BEGIN Extracted entries

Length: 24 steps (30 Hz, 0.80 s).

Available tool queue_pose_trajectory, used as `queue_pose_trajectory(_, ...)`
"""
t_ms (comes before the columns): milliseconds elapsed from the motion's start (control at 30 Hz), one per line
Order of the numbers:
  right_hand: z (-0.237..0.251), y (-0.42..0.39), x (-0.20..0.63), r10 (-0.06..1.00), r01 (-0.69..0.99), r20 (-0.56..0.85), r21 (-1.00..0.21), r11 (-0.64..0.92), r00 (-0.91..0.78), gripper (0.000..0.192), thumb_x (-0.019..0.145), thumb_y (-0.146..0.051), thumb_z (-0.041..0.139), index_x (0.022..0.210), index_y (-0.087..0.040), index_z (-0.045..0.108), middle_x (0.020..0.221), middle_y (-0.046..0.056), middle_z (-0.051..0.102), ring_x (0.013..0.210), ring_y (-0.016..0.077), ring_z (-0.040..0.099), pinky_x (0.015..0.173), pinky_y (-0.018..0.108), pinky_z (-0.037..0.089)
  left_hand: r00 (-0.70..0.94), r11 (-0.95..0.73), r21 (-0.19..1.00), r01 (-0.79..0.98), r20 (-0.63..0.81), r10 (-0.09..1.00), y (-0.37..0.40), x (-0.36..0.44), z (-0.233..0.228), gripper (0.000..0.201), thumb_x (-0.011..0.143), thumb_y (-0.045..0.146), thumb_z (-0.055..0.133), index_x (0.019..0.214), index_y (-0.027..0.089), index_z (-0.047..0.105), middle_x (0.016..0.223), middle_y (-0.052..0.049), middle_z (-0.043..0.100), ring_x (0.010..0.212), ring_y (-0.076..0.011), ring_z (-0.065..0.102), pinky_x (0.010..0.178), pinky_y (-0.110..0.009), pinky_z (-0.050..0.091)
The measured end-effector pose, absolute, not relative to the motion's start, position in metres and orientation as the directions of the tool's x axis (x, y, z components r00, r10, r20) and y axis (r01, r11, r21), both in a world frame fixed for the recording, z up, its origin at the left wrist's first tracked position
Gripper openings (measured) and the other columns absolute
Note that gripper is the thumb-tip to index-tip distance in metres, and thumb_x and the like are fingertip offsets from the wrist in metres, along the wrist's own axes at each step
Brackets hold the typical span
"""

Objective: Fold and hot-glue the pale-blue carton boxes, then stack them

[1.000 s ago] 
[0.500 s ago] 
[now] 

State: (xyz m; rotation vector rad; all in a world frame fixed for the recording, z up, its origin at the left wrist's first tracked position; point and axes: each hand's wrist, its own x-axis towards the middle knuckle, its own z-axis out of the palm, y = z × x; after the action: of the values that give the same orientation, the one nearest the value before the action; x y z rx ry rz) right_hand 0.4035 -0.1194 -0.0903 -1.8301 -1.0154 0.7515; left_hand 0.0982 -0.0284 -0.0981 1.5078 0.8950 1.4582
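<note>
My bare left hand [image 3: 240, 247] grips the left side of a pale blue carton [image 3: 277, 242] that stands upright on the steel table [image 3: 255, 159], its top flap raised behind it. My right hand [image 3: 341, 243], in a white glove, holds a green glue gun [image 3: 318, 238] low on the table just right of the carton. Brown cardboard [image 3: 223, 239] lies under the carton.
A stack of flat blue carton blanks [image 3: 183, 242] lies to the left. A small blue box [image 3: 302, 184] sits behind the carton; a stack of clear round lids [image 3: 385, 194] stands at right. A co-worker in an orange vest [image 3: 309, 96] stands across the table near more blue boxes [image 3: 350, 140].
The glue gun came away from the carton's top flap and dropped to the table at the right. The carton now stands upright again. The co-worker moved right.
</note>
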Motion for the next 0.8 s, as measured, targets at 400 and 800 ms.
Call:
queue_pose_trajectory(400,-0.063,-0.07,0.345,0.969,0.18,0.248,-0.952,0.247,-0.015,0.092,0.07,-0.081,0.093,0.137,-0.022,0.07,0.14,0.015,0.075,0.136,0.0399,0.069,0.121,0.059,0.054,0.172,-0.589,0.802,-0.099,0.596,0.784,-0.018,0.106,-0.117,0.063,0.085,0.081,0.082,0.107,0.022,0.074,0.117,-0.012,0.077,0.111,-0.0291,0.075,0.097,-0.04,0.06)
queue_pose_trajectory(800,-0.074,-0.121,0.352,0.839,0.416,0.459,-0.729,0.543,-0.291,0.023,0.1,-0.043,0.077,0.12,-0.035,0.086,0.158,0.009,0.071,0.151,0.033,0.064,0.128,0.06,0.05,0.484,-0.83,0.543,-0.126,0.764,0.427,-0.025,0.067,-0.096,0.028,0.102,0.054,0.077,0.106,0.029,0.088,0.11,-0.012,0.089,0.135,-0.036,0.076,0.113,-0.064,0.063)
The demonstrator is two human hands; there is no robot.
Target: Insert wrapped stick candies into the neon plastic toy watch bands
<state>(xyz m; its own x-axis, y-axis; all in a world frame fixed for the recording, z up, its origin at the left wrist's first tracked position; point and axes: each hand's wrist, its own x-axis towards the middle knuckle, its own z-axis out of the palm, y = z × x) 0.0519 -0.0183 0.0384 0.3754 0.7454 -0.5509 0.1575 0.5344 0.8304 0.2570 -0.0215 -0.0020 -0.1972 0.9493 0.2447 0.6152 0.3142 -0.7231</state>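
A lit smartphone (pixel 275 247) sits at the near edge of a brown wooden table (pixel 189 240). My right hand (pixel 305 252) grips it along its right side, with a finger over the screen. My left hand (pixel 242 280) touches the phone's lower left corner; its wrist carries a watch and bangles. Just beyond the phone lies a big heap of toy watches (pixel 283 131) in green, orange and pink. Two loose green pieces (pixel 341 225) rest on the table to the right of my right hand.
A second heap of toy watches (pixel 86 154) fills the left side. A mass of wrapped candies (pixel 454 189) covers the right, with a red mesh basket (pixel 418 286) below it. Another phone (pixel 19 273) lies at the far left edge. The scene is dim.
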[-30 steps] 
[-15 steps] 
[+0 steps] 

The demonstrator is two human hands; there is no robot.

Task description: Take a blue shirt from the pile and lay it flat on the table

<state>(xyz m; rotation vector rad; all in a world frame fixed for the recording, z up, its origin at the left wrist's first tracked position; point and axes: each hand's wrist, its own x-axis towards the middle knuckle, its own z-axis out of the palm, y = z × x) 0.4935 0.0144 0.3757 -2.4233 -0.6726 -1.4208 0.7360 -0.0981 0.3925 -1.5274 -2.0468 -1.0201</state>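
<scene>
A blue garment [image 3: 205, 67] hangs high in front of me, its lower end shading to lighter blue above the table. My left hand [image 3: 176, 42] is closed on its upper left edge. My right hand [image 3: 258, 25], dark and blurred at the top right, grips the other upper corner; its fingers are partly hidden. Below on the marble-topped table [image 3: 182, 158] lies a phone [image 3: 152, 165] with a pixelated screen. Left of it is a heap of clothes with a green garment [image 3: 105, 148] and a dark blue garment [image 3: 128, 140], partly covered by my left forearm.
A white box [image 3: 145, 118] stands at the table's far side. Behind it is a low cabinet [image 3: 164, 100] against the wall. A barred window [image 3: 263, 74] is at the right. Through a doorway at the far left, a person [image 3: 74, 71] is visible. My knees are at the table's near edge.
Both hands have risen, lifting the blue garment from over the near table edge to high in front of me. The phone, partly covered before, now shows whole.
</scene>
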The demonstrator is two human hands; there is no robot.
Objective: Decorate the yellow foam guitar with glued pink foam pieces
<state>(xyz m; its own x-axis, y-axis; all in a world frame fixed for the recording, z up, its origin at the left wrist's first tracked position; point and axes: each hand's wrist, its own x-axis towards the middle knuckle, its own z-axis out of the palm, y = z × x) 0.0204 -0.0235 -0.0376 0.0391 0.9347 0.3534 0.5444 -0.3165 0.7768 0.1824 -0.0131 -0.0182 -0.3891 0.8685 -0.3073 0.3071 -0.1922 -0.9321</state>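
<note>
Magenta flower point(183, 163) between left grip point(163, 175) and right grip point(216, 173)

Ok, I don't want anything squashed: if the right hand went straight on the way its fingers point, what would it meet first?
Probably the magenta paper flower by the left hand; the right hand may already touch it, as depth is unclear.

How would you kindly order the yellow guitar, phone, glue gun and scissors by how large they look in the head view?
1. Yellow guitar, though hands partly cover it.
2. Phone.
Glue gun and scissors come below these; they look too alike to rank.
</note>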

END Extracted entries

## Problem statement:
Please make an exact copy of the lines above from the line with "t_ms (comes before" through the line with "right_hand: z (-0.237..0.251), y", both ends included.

## Written answer:
t_ms (comes before the columns): milliseconds elapsed from the motion's start (control at 30 Hz), one per line
Order of the numbers:
  right_hand: z (-0.237..0.251), y (-0.42..0.39), x (-0.20..0.63), r10 (-0.06..1.00), r01 (-0.69..0.99), r20 (-0.56..0.85), r21 (-1.00..0.21), r11 (-0.64..0.92), r00 (-0.91..0.78), gripper (0.000..0.192), thumb_x (-0.019..0.145), thumb_y (-0.146..0.051), thumb_z (-0.041..0.139), index_x (0.022..0.210), index_y (-0.087..0.040), index_z (-0.045..0.108), middle_x (0.020..0.221), middle_y (-0.046..0.056), middle_z (-0.051..0.102), ring_x (0.013..0.210), ring_y (-0.016..0.077), ring_z (-0.040..0.099), pinky_x (0.015..0.173), pinky_y (-0.018..0.108), pinky_z (-0.037..0.089)

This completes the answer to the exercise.